*WHAT NEEDS TO BE DONE*
Look through the data that follows and copy each line with the string "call".

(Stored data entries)

________________________________________

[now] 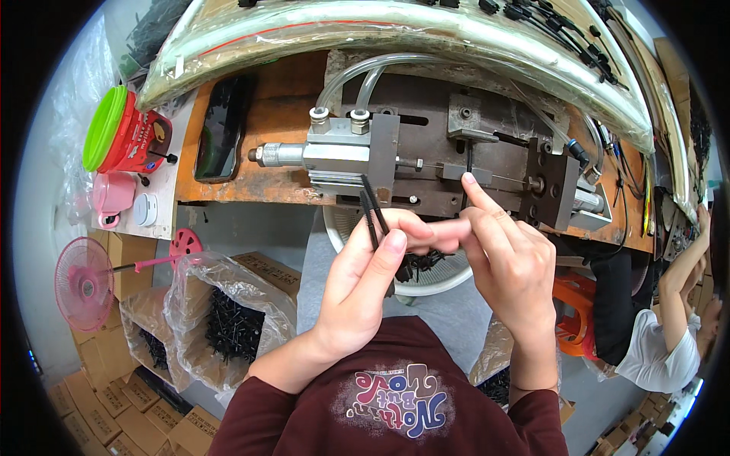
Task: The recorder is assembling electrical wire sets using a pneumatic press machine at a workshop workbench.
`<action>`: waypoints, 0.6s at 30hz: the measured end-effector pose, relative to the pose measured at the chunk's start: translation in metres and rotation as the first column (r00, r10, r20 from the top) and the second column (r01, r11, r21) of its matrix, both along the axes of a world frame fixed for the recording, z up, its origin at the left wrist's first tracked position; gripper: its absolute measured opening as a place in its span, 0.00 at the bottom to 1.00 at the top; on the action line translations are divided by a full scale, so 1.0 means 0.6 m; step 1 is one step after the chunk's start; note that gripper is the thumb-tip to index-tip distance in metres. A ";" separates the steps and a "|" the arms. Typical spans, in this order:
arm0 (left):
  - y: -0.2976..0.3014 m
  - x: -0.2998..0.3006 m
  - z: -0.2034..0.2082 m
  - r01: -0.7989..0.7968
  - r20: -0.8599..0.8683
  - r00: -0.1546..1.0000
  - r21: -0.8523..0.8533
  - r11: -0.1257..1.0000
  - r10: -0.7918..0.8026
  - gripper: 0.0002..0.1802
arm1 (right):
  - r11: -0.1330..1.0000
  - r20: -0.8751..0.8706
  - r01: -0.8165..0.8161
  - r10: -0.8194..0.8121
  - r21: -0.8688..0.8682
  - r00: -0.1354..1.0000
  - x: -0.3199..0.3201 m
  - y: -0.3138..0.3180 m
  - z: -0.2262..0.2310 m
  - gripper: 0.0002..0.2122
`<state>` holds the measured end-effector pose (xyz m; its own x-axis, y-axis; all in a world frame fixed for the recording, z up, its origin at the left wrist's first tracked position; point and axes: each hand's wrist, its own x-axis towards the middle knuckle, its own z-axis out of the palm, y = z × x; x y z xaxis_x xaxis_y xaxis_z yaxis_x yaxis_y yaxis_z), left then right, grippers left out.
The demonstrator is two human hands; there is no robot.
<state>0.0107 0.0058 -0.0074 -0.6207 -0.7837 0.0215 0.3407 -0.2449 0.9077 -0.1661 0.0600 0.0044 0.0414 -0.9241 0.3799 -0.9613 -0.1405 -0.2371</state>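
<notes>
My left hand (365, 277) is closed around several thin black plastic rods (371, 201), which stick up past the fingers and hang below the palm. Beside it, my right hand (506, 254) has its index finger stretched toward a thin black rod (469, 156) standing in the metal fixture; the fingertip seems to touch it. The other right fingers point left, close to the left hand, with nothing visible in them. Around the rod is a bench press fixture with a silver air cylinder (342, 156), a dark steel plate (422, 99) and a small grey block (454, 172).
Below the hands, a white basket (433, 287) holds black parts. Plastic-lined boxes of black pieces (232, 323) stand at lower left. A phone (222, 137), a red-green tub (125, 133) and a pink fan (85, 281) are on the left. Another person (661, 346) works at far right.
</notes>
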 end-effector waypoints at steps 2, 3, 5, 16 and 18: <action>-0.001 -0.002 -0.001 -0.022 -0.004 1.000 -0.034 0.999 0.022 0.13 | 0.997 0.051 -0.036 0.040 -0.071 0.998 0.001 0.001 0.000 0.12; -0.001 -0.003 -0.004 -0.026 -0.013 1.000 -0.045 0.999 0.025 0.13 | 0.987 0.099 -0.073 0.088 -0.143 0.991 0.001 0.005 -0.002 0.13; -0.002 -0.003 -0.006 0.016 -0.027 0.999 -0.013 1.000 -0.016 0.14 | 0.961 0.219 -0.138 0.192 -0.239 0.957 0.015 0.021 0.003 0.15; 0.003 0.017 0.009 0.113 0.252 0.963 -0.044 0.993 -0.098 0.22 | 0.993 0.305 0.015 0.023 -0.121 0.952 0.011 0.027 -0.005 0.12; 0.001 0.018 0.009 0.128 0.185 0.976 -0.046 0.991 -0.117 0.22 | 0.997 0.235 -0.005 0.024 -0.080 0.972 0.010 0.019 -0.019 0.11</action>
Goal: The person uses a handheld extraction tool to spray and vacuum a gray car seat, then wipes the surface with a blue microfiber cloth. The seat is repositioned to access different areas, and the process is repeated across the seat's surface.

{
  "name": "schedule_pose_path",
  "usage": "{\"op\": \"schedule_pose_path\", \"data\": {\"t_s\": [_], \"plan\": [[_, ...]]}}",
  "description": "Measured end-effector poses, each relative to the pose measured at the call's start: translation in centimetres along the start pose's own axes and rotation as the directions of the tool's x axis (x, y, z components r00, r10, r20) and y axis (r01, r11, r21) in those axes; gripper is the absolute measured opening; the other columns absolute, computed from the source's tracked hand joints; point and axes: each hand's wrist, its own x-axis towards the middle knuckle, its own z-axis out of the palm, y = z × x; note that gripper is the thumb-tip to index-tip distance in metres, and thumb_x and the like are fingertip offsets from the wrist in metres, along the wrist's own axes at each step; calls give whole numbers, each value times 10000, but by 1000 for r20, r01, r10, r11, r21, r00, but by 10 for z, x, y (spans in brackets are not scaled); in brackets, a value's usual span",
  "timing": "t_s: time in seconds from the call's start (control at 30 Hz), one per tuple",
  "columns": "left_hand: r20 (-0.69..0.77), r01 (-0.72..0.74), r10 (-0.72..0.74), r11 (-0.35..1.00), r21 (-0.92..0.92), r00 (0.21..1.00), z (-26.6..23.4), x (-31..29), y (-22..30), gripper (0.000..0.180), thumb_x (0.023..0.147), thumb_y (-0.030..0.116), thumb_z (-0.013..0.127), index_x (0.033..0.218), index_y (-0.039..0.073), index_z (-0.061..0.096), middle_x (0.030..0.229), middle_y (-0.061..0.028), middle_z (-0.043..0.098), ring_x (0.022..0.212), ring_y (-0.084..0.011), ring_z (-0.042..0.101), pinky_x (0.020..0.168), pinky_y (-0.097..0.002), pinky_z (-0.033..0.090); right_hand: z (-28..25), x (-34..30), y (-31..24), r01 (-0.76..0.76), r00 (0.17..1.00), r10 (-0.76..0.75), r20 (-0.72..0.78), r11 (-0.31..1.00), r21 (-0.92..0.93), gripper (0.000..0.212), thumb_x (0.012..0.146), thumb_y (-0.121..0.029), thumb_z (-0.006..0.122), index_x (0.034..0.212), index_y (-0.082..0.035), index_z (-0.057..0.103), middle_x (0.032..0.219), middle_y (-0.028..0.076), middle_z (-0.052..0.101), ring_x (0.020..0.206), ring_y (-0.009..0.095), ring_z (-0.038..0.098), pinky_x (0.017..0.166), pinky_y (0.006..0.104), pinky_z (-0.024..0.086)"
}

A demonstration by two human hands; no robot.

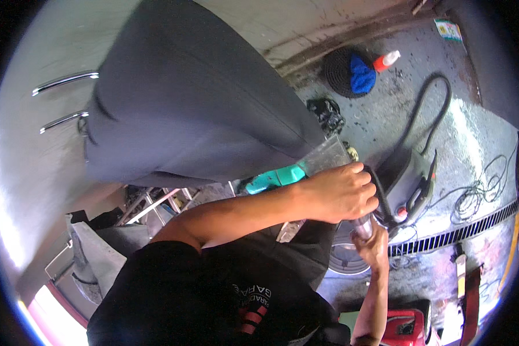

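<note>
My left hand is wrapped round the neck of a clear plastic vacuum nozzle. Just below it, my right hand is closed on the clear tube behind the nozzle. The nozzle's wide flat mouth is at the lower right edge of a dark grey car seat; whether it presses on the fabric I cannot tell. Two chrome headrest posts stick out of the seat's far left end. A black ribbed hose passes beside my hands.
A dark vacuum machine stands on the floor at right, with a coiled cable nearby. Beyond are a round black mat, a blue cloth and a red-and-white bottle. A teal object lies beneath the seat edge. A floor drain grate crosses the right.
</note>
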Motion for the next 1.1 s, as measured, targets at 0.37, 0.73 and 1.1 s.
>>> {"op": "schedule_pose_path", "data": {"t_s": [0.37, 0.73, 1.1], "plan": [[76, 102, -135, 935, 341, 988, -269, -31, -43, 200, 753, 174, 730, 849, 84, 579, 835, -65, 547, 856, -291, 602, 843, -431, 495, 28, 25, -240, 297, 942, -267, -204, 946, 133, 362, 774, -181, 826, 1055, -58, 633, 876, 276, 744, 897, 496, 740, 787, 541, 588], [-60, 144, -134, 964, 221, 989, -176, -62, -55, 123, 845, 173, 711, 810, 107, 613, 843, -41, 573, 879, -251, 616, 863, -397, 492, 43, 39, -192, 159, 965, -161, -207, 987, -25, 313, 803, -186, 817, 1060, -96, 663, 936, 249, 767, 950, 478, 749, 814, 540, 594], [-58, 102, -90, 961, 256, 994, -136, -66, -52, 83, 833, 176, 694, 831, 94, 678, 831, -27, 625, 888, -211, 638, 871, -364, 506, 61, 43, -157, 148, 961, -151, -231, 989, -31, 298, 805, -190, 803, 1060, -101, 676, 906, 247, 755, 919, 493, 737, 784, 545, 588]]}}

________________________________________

*ANSWER FOR THIS EXERCISE*
  "description": "Measured end-effector poses, each relative to the pose measured at the call's start: translation in centimetres along the start pose's own axes and rotation as the directions of the tool's x axis (x, y, z components r00, r10, r20) and y axis (r01, r11, r21) in those axes; gripper is the absolute measured opening; the other columns absolute, computed from the source's tracked hand joints; point and axes: each hand's wrist, its own x-axis towards the middle knuckle, its own z-axis out of the palm, y = z × x; note that gripper is the thumb-tip to index-tip distance in metres, and thumb_x and the like are fingertip offsets from the wrist in metres, along the wrist's own axes at each step; calls give whole numbers, each value times 10000, but by 1000 for r20, r01, r10, r11, r21, r00, but by 10 for z, x, y (spans in brackets are not scaled); in brackets, a value's usual span",
  "timing": "t_s: time in seconds from the call's start (control at 30 Hz), one per tuple",

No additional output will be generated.